Content starts

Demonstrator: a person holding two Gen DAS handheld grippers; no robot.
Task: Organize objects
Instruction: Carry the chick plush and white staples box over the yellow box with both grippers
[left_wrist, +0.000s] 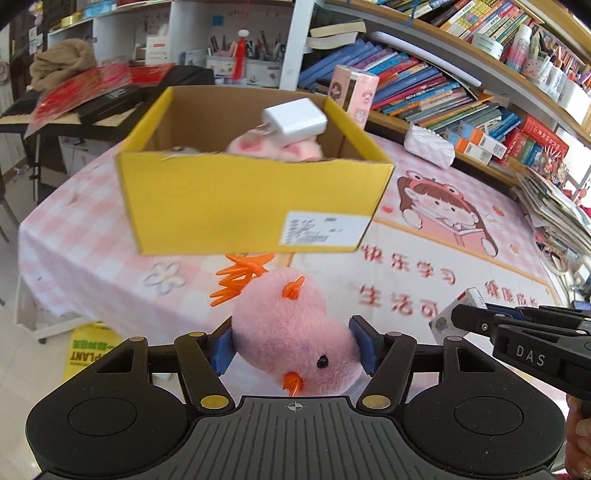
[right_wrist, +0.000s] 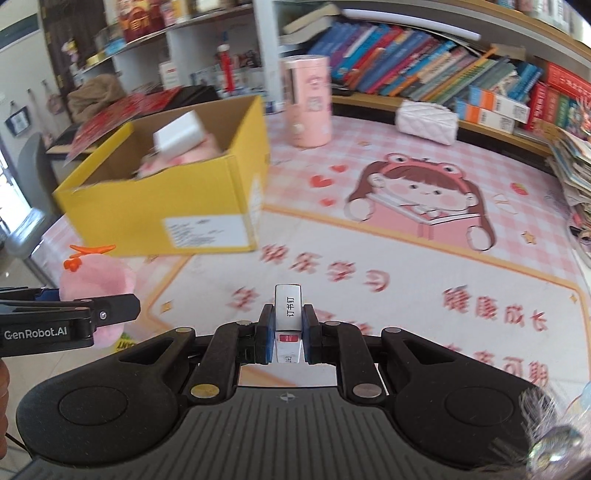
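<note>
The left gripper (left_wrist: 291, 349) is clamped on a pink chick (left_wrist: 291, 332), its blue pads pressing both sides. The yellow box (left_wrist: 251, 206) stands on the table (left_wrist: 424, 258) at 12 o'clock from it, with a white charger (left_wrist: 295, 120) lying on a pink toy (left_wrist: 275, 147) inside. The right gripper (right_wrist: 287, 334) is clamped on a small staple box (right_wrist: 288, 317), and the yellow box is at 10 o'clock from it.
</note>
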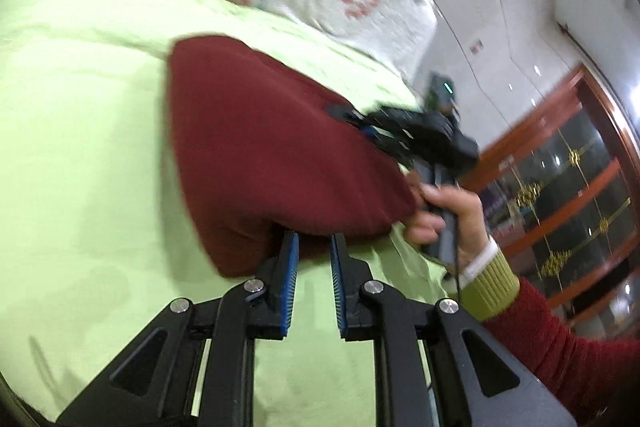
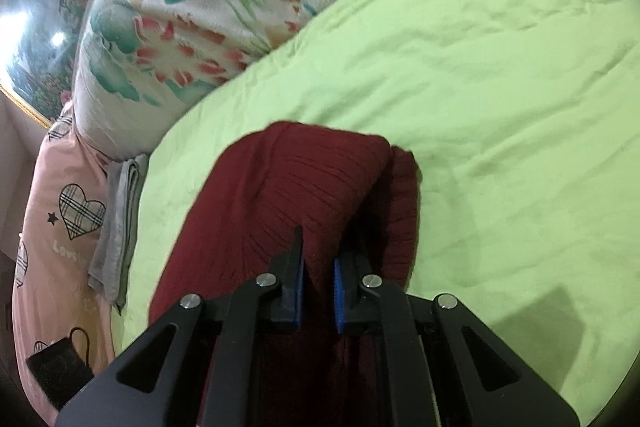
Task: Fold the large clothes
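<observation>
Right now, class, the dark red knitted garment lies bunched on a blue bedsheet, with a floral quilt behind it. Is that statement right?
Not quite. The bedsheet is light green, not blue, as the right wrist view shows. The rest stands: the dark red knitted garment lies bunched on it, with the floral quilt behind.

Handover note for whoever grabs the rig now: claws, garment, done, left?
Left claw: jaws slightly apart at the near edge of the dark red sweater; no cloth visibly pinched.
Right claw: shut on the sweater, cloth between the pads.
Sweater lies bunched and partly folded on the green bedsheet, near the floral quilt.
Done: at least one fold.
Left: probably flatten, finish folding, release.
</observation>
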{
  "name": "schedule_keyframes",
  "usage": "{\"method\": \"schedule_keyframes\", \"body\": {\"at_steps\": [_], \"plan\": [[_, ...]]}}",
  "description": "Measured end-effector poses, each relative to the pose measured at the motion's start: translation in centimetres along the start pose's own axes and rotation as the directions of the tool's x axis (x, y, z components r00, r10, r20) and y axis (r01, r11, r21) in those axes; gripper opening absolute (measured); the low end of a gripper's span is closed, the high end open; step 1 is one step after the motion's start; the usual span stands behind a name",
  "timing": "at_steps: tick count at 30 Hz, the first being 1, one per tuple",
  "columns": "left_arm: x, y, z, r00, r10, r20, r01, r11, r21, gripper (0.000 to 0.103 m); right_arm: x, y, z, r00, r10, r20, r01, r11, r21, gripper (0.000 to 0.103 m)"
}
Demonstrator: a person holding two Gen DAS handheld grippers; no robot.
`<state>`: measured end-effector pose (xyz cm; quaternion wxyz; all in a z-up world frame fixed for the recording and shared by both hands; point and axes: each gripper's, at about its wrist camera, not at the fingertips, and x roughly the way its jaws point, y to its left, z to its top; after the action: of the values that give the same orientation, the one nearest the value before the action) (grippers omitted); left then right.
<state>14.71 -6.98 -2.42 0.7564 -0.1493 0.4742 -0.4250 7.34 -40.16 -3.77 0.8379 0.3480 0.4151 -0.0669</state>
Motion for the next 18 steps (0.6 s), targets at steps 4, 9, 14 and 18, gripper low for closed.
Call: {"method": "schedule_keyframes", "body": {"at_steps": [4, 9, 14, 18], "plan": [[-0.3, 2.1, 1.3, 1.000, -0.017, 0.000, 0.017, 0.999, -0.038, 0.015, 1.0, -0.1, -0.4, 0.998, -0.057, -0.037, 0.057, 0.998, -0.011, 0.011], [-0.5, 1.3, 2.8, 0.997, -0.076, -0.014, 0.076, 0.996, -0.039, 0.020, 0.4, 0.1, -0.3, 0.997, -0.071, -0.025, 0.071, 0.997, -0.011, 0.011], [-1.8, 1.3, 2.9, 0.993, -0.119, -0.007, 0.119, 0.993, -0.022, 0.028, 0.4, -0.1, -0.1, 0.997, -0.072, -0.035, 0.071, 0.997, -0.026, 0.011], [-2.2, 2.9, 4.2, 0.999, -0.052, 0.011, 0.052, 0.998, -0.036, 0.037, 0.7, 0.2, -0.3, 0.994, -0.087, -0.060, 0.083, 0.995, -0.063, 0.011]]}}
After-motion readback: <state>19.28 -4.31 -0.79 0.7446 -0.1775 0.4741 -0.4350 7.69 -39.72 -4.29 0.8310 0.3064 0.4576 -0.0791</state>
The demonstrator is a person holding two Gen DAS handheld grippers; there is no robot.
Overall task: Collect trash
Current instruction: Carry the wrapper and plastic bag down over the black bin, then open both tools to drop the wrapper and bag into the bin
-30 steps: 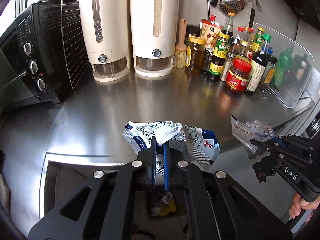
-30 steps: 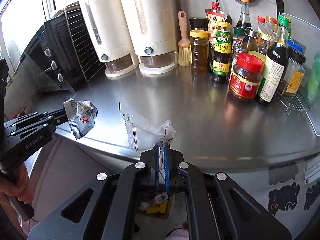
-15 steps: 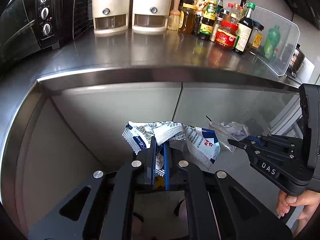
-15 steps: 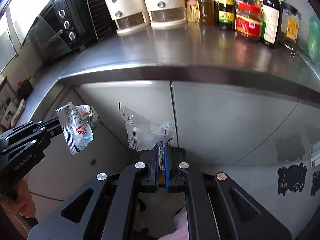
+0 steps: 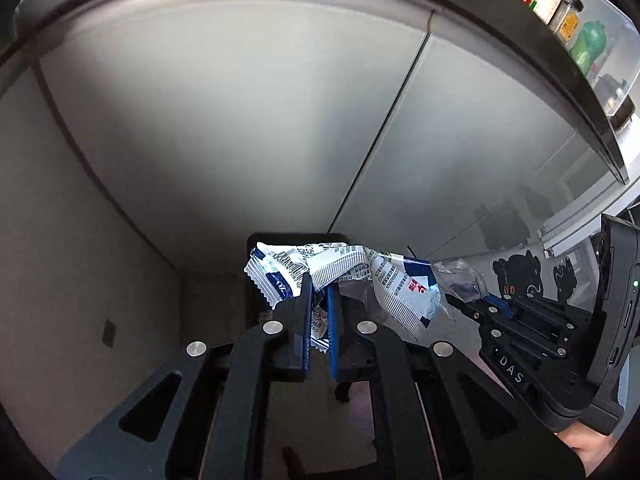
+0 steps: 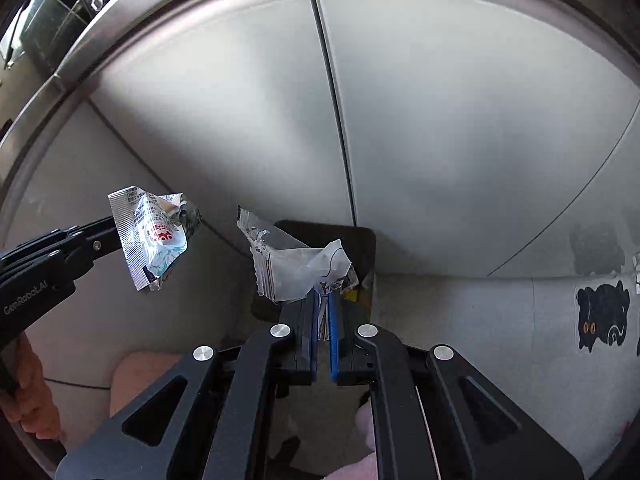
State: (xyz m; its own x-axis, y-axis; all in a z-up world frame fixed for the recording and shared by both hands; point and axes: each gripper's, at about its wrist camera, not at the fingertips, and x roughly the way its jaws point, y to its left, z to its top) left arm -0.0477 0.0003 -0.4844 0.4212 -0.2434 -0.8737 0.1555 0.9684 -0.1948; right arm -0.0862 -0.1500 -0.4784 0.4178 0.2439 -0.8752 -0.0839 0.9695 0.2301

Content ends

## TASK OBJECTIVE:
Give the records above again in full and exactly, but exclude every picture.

## SOLUTION TO THIS PROBLEM:
Demonstrator: a person holding two Gen DAS handheld grippers; no robot.
Task: Organize objects
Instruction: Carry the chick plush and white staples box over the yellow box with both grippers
[left_wrist, +0.000s] 
[right_wrist, +0.000s] 
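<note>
The left gripper (left_wrist: 291, 349) is clamped on a pink chick (left_wrist: 291, 332), its blue pads pressing both sides. The yellow box (left_wrist: 251, 206) stands on the table (left_wrist: 424, 258) at 12 o'clock from it, with a white charger (left_wrist: 295, 120) lying on a pink toy (left_wrist: 275, 147) inside. The right gripper (right_wrist: 287, 334) is clamped on a small staple box (right_wrist: 288, 317), and the yellow box is at 10 o'clock from it.
</note>
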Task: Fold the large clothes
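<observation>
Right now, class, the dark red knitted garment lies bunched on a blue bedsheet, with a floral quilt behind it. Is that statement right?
Not quite. The bedsheet is light green, not blue, as the right wrist view shows. The rest stands: the dark red knitted garment lies bunched on it, with the floral quilt behind.

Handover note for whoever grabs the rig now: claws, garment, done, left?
Left claw: jaws slightly apart at the near edge of the dark red sweater; no cloth visibly pinched.
Right claw: shut on the sweater, cloth between the pads.
Sweater lies bunched and partly folded on the green bedsheet, near the floral quilt.
Done: at least one fold.
Left: probably flatten, finish folding, release.
</observation>
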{
  "name": "schedule_keyframes",
  "usage": "{\"method\": \"schedule_keyframes\", \"body\": {\"at_steps\": [_], \"plan\": [[_, ...]]}}",
  "description": "Measured end-effector poses, each relative to the pose measured at the motion's start: translation in centimetres along the start pose's own axes and rotation as the directions of the tool's x axis (x, y, z components r00, r10, r20) and y axis (r01, r11, r21) in those axes; gripper opening absolute (measured); the low end of a gripper's span is closed, the high end open; step 1 is one step after the motion's start; the usual span stands behind a name",
  "timing": "at_steps: tick count at 30 Hz, the first being 1, one per tuple",
  "columns": "left_arm: x, y, z, r00, r10, r20, r01, r11, r21, gripper (0.000 to 0.103 m); right_arm: x, y, z, r00, r10, r20, r01, r11, r21, gripper (0.000 to 0.103 m)"
}
Demonstrator: a person holding two Gen DAS handheld grippers; no robot.
`<state>`: measured end-effector pose (xyz cm; quaternion wxyz; all in a z-up world frame fixed for the recording and shared by both hands; point and axes: each gripper's, at about its wrist camera, not at the fingertips, and x roughly the way its jaws point, y to its left, z to its top; after the action: of the values that give the same orientation, the one nearest the value before the action) (grippers omitted); left then right.
<state>14.71 -6.98 -2.42 0.7564 -0.1493 0.4742 -0.4250 7.34 -40.16 -3.77 0.8379 0.3480 0.4151 -0.0669</state>
Motion for the next 18 steps (0.6 s), targets at steps 4, 9, 14 and 18, gripper low for closed.
Call: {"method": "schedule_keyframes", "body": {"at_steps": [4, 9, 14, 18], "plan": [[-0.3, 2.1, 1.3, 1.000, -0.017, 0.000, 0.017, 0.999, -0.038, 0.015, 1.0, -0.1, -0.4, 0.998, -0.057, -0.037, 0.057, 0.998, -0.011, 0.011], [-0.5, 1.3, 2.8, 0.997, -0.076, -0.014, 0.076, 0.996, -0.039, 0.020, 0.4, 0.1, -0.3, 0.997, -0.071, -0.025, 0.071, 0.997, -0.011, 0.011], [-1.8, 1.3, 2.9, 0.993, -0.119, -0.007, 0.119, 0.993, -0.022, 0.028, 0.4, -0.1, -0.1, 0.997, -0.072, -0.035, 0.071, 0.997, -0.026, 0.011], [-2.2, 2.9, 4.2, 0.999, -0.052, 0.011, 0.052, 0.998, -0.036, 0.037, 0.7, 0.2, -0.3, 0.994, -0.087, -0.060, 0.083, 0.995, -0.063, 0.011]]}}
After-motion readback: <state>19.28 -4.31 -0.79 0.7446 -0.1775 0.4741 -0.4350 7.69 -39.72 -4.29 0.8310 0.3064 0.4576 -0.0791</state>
The demonstrator is a person holding two Gen DAS handheld grippers; there is no robot.
Overall task: Collect trash
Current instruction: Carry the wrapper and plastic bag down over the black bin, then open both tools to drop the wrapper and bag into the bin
-30 steps: 
-30 steps: 
-15 steps: 
-15 steps: 
+0 steps: 
+0 steps: 
State: (xyz m; its own x-axis, y-axis; all in a z-up world frame fixed for the recording and shared by both hands; point and axes: each gripper's, at about its wrist camera, not at the fingertips, and x roughly the way its jaws point, y to its left, z to its top) left arm -0.0477 0.0003 -0.4844 0.4212 -0.2434 -0.8737 0.1555 0.9684 -0.1948; right arm -0.0862 -0.1500 -0.4784 0.4178 0.2439 -0.8752 -0.0839 0.9695 0.2301

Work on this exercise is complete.